Ingesting Land Surface Temperature differences to improve Downwelling Solar Radiation using Artificial Neural Network: A Case Study

Friday, 19 December 2014
Nabin K Malakar1, Mark Bailey2, Becca Latto2, Emmanuel Ekwedike2, Barry Gross2, Jorge Gonzalez2, Charles J Vorosmarty2 and Glynn C Hulley1, (1)NASA Jet Propulsion Laboratory, Pasadena, CA, United States, (2)CUNY City College, New York, NY, United States
In order to study the effects of global climate change on regional scales, we need high resolution models that can be injected into local ecosystem models. Although the injection of regional Meteorological Models such as Weather Research and Forecasting (WRF) can be attempted where the Global Circulation Model (GCM) conditions and the forecasted land surface properties are encoded into future time slices - this approach is extremely computer intensive.

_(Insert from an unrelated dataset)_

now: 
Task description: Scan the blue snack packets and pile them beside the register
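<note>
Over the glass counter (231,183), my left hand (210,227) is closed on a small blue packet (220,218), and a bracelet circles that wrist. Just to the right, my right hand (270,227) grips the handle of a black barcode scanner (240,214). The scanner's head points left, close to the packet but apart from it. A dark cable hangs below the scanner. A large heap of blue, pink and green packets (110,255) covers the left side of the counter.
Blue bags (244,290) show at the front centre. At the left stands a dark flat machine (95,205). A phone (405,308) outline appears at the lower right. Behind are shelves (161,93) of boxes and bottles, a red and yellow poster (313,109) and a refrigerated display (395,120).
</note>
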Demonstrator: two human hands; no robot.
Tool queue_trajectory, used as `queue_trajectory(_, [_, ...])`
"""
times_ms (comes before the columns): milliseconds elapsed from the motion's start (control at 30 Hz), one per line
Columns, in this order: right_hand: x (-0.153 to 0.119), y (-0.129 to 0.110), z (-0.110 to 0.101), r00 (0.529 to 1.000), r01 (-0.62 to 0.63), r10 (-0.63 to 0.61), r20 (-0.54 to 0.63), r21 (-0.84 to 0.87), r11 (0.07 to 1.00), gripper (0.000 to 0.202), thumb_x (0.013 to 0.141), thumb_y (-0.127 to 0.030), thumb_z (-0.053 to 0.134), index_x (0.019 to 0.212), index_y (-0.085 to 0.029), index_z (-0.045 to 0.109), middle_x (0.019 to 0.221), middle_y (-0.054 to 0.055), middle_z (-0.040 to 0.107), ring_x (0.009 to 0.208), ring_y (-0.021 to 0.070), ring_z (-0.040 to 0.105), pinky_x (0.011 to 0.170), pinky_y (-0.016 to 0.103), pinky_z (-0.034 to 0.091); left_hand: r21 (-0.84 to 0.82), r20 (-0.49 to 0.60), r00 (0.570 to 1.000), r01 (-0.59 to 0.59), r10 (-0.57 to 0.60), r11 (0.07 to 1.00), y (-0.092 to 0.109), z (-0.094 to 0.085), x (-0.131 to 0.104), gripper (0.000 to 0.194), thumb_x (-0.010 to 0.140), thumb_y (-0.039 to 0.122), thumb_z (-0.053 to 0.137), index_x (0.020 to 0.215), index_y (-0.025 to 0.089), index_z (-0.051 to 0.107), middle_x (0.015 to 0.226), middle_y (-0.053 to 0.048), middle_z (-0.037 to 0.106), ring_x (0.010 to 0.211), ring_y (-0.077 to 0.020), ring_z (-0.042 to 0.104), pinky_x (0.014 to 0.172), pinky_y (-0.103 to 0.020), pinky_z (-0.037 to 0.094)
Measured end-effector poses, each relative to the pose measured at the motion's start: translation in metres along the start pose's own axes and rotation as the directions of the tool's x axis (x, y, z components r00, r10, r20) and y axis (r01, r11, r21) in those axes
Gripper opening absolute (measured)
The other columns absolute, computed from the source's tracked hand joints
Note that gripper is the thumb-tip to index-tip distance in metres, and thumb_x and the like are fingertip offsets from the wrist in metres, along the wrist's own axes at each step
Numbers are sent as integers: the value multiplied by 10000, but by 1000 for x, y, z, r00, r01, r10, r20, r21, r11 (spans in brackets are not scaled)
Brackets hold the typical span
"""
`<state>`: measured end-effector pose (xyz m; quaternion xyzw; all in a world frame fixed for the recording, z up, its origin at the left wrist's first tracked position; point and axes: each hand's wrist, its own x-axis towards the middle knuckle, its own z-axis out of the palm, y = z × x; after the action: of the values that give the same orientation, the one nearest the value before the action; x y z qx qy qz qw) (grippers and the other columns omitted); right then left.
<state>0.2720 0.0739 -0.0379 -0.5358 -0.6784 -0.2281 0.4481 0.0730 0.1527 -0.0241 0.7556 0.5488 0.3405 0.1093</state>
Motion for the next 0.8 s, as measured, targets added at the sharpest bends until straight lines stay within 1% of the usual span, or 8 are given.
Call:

We present a two-step mechanism in which low resolution meteorological data including both surface and column integrated parameters are combined with high resolution land surface classification parameters to improve on purely interpolative approaches by using machine learning techniques. In particular, we explore the improvement of surface radiation estimates critical for ecosystem modeling by combining both model and satellite based surface radiation together with land surface temperature differences.